TASK: Among the lines of this listing, count those that include "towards" and state the count by itself.

SOURCE MATERIAL:
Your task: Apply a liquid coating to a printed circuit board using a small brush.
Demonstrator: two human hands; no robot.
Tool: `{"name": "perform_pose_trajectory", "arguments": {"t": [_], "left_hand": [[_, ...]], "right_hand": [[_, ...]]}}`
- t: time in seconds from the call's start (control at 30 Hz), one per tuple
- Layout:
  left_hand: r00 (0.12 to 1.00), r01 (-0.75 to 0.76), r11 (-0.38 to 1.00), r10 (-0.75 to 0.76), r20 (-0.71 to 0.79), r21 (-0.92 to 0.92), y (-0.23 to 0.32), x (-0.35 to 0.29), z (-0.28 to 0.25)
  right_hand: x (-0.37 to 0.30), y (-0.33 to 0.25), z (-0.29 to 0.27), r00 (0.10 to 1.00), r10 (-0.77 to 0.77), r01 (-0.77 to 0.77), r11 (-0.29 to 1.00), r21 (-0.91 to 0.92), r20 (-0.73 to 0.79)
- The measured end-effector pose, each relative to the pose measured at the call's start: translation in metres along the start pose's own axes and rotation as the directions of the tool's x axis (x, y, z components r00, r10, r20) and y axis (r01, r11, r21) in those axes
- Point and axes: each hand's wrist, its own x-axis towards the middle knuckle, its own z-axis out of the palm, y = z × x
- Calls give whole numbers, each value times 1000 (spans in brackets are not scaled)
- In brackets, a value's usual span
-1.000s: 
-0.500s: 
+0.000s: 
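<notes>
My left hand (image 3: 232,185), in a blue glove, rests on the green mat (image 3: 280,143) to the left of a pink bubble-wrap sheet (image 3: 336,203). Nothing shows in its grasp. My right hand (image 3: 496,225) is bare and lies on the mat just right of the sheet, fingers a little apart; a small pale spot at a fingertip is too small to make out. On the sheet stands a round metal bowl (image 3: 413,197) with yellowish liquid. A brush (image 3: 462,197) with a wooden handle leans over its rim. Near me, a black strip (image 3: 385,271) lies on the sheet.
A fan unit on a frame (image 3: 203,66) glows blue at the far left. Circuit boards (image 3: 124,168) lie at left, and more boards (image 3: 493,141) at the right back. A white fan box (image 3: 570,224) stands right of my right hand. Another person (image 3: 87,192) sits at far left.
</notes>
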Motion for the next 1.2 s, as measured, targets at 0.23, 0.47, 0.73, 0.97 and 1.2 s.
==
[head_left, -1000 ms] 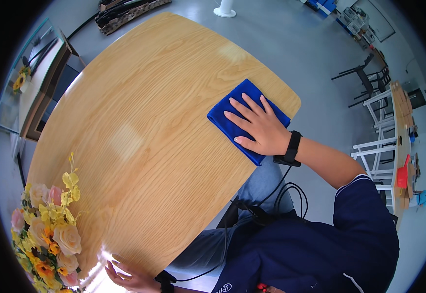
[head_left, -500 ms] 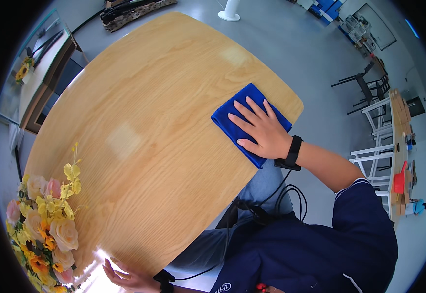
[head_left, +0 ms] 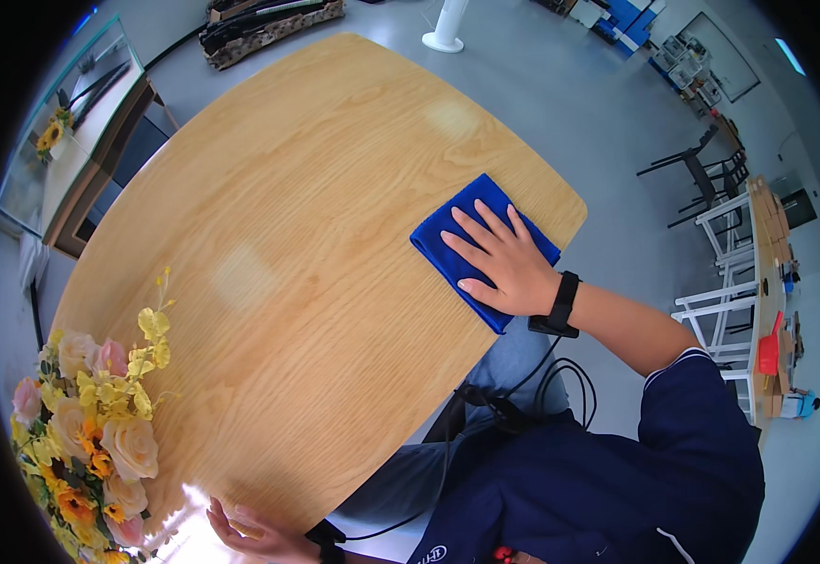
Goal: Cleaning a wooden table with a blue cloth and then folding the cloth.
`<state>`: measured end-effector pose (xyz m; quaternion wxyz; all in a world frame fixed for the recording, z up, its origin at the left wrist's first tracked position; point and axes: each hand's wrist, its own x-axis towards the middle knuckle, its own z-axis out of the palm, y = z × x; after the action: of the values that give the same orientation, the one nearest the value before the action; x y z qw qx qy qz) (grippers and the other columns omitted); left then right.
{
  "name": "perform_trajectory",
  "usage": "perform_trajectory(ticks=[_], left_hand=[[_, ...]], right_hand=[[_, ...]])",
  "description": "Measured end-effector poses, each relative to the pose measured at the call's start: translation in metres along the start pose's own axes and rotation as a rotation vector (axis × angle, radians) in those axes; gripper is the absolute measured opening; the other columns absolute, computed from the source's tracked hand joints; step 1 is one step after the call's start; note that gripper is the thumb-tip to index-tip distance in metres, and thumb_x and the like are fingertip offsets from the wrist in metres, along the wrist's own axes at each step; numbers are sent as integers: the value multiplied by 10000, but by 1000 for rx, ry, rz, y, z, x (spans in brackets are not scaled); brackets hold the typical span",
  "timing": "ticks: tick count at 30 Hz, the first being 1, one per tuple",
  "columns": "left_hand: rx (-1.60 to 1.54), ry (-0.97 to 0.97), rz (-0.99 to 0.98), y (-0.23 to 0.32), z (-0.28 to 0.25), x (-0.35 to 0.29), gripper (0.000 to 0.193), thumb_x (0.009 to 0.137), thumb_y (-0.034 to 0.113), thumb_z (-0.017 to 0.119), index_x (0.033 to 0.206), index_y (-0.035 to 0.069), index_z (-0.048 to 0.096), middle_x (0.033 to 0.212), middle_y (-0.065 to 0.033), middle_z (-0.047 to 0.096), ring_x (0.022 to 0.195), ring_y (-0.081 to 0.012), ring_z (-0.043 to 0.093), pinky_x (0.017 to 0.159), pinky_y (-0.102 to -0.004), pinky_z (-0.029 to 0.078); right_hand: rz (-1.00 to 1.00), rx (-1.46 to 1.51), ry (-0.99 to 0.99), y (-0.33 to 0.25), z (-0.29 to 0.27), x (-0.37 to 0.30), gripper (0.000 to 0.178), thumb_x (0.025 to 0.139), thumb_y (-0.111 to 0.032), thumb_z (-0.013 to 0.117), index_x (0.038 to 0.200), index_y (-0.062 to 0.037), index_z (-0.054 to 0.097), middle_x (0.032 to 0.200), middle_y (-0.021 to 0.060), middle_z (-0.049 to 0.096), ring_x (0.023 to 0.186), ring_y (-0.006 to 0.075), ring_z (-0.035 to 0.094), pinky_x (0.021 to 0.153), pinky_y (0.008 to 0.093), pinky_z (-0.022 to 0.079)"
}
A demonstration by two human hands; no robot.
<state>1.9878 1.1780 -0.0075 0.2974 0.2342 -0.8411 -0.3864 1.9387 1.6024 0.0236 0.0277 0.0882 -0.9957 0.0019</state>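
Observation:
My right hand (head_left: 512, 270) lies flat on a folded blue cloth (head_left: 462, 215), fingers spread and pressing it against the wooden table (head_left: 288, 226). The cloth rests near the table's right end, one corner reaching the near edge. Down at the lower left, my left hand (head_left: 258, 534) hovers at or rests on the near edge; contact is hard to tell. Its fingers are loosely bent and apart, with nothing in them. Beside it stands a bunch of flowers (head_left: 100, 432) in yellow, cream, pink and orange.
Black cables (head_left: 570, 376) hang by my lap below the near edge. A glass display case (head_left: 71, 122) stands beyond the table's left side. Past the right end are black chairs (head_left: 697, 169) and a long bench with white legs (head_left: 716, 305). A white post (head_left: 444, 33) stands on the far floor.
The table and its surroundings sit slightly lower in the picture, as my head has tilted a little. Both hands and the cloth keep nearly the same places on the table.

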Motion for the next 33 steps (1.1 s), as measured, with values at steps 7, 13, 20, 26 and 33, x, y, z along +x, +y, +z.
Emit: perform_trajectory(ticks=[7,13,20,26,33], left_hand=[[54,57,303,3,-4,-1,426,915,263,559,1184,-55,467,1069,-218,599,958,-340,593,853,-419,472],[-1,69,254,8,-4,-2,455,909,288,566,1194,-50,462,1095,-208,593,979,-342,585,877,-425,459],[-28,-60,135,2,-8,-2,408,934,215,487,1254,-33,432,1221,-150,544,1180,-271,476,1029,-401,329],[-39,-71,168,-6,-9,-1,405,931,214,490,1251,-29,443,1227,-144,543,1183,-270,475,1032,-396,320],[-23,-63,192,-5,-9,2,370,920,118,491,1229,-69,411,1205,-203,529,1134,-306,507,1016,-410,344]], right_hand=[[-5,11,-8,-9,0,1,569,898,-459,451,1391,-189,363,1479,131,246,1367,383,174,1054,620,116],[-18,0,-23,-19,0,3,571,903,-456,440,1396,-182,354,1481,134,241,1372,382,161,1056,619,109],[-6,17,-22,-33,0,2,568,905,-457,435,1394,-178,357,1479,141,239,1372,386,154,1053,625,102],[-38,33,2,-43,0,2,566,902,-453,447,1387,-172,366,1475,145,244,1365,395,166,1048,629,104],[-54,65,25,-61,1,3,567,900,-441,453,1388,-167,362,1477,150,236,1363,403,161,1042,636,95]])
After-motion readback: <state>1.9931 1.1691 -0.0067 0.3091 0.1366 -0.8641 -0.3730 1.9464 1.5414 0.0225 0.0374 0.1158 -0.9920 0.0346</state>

YOUR RESPONSE: 2